The Spelljammer/Star Frontiers, Star•Drive, and Starfinder aliens are:
  • As mentioned previously, the fraal are gnomes, the t'sa are (modern) kobolds, and the weren are bugbears. The ysoki are (classic) kobolds.
  • The Hadozee are also vanara, picking up the D&D/PF vanara racial traits and a lot of the really cool vanara folklore that D&D never used. They keep the gliding ability, but lose the wingflaps, and pick up the fiercer visage and the blood enemy of the yazirian. Classwise they're like horrible paladin jesters.
  • Dralasites are still a work in progress, but I'm keeping them pretty close to their 5e SJ appearance and their class is something like an oozemorph/oozeling Shifter.
  • Aleerin (mechalus) are mostly PF android and a little bit D&D warforged, but they reproduce naturally and grow their "cybernetic" components organically.
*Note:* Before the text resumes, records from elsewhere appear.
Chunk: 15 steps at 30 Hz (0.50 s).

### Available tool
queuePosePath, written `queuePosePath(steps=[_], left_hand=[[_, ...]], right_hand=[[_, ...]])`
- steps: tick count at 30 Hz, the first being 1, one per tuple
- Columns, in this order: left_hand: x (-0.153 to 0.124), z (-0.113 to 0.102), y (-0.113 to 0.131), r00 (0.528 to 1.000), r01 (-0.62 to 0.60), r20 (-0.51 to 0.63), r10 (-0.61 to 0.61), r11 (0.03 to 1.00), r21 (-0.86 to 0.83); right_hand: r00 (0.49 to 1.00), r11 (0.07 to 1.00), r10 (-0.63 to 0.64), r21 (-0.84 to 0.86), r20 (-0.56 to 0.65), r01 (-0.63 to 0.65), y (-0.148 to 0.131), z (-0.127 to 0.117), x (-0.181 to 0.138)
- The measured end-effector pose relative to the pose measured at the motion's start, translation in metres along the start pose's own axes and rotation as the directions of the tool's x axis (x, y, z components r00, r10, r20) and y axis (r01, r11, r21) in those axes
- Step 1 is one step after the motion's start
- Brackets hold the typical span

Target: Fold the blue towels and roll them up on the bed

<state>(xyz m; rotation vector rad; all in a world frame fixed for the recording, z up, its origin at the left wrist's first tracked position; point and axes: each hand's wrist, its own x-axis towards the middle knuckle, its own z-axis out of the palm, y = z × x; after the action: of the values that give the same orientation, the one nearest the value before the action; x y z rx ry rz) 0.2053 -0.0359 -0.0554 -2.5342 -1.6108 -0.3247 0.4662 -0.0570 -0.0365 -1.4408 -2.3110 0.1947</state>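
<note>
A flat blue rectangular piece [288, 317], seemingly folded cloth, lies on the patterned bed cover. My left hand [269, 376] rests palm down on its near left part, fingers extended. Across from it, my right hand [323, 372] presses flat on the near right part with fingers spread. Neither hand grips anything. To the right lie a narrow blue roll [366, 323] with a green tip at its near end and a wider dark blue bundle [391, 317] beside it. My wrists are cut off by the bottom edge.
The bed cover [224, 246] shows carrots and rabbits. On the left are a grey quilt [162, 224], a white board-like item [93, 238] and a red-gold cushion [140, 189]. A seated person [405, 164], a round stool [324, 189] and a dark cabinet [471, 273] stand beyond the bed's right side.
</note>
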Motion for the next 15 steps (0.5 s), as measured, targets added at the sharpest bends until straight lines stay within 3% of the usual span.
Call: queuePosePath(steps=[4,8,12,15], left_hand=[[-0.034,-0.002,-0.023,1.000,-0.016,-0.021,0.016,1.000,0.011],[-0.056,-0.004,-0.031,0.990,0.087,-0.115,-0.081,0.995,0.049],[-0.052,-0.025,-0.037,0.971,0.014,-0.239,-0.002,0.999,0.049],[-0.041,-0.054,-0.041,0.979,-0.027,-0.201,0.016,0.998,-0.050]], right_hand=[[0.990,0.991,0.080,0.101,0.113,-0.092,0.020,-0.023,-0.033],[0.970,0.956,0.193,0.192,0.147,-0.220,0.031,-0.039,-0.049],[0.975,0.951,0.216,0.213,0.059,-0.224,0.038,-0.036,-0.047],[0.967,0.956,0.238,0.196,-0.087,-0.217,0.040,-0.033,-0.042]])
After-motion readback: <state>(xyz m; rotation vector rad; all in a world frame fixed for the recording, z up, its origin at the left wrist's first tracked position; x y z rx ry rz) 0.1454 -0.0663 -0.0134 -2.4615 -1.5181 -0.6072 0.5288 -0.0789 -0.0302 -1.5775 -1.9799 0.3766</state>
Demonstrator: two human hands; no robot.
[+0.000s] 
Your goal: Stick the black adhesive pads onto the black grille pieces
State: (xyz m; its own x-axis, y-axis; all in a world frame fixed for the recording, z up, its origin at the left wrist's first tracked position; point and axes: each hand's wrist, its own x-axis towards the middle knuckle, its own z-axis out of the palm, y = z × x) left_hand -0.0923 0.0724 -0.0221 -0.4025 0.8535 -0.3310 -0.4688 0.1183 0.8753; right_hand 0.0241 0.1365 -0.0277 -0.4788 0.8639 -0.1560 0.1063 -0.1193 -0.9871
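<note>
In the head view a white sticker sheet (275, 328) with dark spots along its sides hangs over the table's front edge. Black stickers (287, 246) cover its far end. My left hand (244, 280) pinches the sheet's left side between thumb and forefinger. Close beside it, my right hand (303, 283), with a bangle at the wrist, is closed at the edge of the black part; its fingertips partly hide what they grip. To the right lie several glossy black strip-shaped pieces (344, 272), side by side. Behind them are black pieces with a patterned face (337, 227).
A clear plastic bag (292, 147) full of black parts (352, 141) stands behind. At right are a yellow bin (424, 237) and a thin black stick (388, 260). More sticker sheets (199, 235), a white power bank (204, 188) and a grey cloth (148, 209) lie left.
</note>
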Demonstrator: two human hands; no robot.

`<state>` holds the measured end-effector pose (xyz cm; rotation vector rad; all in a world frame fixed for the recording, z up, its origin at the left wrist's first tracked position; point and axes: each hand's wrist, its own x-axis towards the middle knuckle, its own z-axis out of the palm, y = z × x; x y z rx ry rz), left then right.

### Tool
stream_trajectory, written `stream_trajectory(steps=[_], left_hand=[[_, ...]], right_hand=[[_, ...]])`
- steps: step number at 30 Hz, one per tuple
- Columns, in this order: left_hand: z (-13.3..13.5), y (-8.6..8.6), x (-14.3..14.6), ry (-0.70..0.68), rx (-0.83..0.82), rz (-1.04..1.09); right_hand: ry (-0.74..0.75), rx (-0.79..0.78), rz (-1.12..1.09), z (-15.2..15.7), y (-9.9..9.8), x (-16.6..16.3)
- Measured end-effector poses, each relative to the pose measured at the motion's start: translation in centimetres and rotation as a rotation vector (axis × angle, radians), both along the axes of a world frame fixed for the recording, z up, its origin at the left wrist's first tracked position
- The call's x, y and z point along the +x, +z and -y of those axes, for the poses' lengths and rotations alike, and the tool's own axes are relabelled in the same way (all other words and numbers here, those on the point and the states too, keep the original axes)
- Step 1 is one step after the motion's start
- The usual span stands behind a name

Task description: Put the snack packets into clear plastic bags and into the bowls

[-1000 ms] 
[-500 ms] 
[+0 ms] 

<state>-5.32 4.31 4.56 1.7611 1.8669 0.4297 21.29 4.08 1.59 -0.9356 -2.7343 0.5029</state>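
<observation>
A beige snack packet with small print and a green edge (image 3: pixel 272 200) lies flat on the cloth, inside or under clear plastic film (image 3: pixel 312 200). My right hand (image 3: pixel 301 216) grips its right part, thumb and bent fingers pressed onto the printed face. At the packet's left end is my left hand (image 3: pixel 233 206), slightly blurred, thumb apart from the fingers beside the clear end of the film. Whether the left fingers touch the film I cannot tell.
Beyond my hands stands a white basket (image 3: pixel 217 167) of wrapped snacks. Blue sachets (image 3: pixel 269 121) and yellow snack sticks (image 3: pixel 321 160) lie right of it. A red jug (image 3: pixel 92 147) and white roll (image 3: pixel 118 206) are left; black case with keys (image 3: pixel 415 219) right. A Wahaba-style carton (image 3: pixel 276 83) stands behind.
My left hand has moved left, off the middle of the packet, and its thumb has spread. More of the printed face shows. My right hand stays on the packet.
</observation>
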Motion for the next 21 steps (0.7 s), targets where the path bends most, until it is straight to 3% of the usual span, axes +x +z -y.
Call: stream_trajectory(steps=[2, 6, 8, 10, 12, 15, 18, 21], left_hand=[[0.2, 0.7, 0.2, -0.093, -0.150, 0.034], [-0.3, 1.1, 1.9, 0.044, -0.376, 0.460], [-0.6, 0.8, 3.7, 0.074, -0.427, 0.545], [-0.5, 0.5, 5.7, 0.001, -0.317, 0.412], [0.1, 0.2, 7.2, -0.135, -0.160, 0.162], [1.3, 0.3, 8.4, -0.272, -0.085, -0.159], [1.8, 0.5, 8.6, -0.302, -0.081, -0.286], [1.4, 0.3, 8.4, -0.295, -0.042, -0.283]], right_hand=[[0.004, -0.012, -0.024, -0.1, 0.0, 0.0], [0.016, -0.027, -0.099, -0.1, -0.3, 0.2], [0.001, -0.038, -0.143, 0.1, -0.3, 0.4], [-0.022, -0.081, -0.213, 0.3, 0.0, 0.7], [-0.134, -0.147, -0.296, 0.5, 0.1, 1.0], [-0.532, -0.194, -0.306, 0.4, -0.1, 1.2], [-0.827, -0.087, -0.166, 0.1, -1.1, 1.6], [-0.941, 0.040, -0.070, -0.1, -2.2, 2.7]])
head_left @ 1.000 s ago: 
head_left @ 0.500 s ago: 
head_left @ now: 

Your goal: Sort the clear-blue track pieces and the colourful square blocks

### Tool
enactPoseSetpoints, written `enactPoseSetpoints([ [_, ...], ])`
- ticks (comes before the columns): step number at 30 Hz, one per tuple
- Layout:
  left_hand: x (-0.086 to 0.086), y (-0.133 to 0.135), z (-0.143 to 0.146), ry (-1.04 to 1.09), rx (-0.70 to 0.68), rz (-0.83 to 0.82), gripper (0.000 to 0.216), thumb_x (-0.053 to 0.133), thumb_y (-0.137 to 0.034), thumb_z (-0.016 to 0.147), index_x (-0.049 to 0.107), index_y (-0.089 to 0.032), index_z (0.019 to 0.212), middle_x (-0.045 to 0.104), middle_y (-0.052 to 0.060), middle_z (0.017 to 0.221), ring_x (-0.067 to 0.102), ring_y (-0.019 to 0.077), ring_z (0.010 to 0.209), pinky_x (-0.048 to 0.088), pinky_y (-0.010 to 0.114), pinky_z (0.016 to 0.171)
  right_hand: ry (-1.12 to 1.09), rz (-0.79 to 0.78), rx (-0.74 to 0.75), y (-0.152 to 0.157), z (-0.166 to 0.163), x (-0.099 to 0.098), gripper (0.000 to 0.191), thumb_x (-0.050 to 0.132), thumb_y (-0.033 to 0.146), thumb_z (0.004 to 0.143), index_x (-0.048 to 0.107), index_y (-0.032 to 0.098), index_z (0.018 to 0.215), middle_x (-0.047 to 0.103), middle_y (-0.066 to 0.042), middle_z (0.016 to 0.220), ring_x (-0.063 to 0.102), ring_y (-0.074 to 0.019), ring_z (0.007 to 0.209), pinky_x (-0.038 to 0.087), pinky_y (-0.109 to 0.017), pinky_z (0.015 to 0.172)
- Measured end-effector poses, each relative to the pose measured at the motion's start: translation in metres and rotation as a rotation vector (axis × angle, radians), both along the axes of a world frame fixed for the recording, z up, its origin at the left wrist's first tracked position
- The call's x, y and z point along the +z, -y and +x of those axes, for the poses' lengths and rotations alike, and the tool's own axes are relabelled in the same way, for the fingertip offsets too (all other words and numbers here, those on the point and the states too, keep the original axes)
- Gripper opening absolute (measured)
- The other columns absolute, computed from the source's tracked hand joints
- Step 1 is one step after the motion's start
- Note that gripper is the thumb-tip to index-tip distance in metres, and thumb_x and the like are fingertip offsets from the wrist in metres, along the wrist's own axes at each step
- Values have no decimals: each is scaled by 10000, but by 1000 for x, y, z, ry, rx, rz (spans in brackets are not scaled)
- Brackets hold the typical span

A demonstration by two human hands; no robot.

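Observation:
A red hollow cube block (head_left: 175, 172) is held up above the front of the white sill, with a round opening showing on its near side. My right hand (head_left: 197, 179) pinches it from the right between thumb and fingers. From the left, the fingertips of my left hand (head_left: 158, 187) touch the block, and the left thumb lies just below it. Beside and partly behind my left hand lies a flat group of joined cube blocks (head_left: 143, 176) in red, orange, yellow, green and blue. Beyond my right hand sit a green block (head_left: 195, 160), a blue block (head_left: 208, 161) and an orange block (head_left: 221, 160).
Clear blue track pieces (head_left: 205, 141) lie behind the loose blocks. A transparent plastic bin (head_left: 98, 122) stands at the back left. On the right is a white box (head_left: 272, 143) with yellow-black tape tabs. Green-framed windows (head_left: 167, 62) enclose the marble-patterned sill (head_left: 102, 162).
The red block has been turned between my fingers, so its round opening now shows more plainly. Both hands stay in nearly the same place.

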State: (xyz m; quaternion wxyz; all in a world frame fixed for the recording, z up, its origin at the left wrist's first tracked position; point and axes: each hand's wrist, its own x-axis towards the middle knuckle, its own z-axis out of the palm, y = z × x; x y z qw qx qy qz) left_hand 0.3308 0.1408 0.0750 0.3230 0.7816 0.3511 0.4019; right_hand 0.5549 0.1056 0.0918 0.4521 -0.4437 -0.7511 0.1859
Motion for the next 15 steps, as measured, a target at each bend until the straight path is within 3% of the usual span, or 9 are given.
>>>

They're tactile telepaths, and many develop the ability to enhance their prehensile hair's reach and strength. Classwise, they're akin to the wiremind (cryptic) and living weapon (brawler) android class archetypes.
  • Vesk are something of a combination of the Starfinder species and the standard D&D lizardfolk, with a little bit of sleeth (from Gamma World) thrown in. They're both ruthlessly pragmatic and rigidly honorbound, and it's this tension that brings out the best and the worst in them.
  • Giff are big, bad brawlers equally at home with their hand-cannons and their bare hands. Really, Giff are perfect as they are, and I don't need to do anything but include them.
  • I think I am going to end up combining dromites and Shirren as something akin to thoughtsinger/kineticist. And give them wings.
  • I'm working on what I'd like to do with kasatha and lashunta; I'm taking suggestions, along with suggestions about other Starfinder species I might want to have a go at.


Trust the Fungus
I would also really like to do something clever with the Vrusk but I just don't have any ideas.

Likewise, weren are big, ogres are big, giff are big. Is that enough?

Similarly, t'sa are small and kappa are small; should I have medium and/or large dragonborn? And if so, combined with what?